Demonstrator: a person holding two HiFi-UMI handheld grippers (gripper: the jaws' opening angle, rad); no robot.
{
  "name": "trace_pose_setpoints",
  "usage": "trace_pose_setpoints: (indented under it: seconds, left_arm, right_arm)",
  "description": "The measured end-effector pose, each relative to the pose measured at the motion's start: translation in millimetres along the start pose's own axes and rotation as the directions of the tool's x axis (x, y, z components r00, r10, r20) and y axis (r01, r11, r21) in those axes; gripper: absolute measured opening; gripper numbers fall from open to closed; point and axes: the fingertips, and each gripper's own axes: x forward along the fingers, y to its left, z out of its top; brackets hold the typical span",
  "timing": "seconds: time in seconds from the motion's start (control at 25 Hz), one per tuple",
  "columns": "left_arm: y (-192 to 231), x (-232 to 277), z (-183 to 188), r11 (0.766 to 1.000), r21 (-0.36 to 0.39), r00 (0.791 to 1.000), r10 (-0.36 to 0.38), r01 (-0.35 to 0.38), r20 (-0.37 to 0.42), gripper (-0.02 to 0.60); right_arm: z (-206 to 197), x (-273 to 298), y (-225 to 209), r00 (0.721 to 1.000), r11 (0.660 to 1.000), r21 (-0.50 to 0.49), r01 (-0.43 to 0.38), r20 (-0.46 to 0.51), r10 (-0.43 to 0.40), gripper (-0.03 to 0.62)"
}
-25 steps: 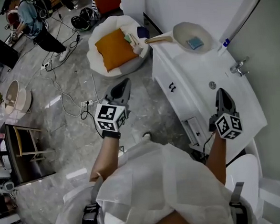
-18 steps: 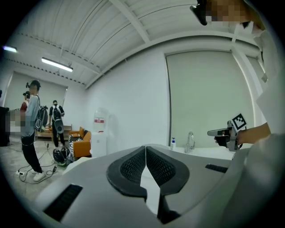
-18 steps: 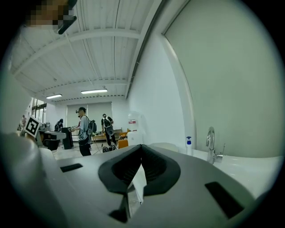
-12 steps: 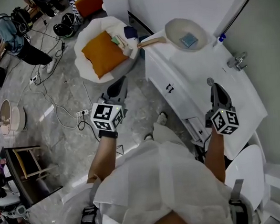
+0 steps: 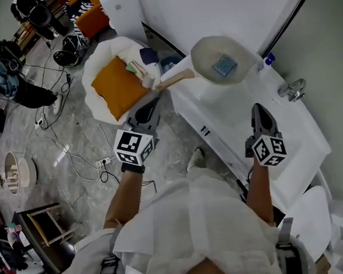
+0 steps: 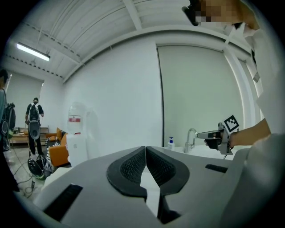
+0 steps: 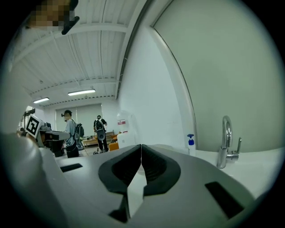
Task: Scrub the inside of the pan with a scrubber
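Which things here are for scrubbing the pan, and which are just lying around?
For the job: pan, blue scrubber inside it, left gripper and right gripper, both shut and empty.
Just lying about: orange cushion, soap bottle, tap.

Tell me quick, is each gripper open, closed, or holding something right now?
Left gripper: closed, holding nothing.
Right gripper: closed, holding nothing.
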Motion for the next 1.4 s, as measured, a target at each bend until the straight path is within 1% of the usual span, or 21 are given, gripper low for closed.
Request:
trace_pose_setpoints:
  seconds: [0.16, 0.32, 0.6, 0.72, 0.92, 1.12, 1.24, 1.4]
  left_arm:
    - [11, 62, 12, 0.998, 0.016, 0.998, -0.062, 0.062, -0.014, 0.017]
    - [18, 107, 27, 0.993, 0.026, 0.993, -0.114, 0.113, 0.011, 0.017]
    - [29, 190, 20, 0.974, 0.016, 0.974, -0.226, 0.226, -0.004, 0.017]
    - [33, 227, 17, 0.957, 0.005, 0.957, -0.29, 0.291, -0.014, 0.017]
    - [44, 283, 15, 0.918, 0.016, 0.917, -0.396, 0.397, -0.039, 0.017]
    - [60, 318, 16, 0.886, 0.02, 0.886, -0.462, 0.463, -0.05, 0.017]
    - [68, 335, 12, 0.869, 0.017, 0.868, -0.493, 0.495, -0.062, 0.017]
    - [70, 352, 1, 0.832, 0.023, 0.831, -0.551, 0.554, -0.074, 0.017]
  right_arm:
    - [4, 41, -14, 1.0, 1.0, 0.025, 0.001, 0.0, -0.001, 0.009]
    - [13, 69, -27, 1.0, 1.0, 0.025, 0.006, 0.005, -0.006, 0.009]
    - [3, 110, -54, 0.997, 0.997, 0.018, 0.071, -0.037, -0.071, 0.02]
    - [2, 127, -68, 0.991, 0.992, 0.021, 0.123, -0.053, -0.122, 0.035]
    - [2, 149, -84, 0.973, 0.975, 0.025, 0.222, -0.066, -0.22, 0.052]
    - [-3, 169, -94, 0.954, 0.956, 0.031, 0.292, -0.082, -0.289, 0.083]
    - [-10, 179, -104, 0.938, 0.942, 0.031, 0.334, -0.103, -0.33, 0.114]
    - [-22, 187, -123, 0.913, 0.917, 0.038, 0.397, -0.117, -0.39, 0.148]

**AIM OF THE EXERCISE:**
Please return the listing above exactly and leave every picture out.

**RESULT FOR THIS EXERCISE:**
Demonstrator: a person holding two HiFi-UMI handheld grippers (gripper: the jaws' opening angle, rad); no robot.
{
  "name": "trace_pose_setpoints",
  "usage": "trace_pose_setpoints: (indented under it: seconds, left_arm, right_arm)",
  "description": "The measured end-effector pose, each relative to the pose measured at the motion's start: translation in millimetres along the start pose's own axes and rotation as the directions of the tool's x axis (x, y, z components r00, r10, r20) and y axis (r01, r11, r21) in those axes; gripper: absolute measured opening; gripper numbers fall from open to closed; point and axes: the fingertips, and each gripper's own axes: x forward along the fingers, y to its left, z out of its top; brackets hold the typical span",
  "timing": "seconds: time in seconds from the motion's start (control at 25 Hz), one per tuple",
  "columns": "left_arm: y (-192 to 231), x (-232 to 277), z (-183 to 188), r11 (0.766 to 1.000), r21 (-0.36 to 0.39), r00 (0.791 to 1.000), r10 (-0.36 to 0.38), r01 (-0.35 to 0.38), r20 (-0.37 to 0.42), gripper (-0.02 to 0.60); right_arm: z (-206 to 197), x (-273 to 298), y (-225 to 209), r00 (0.721 to 1.000), r11 (0.660 to 1.000), r21 (-0.50 to 0.49), r01 (-0.43 to 0.38), r20 (-0.46 to 0.51), r10 (-0.43 to 0.40), gripper (-0.03 to 0.62)"
}
-25 steps: 
-18 steps: 
-18 steps: 
-12 steps: 
+0 steps: 
+0 steps: 
+0 steps: 
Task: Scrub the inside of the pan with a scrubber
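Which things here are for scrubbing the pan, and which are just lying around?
For the job: pan, blue scrubber inside it, left gripper and right gripper, both shut and empty.
Just lying about: orange cushion, soap bottle, tap.

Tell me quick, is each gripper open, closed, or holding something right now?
Left gripper: closed, holding nothing.
Right gripper: closed, holding nothing.
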Motion for the next 1.4 s, as measured, a target at each bend until the straight path is within 1% of the usual span, or 21 are given, gripper low for closed.
Request:
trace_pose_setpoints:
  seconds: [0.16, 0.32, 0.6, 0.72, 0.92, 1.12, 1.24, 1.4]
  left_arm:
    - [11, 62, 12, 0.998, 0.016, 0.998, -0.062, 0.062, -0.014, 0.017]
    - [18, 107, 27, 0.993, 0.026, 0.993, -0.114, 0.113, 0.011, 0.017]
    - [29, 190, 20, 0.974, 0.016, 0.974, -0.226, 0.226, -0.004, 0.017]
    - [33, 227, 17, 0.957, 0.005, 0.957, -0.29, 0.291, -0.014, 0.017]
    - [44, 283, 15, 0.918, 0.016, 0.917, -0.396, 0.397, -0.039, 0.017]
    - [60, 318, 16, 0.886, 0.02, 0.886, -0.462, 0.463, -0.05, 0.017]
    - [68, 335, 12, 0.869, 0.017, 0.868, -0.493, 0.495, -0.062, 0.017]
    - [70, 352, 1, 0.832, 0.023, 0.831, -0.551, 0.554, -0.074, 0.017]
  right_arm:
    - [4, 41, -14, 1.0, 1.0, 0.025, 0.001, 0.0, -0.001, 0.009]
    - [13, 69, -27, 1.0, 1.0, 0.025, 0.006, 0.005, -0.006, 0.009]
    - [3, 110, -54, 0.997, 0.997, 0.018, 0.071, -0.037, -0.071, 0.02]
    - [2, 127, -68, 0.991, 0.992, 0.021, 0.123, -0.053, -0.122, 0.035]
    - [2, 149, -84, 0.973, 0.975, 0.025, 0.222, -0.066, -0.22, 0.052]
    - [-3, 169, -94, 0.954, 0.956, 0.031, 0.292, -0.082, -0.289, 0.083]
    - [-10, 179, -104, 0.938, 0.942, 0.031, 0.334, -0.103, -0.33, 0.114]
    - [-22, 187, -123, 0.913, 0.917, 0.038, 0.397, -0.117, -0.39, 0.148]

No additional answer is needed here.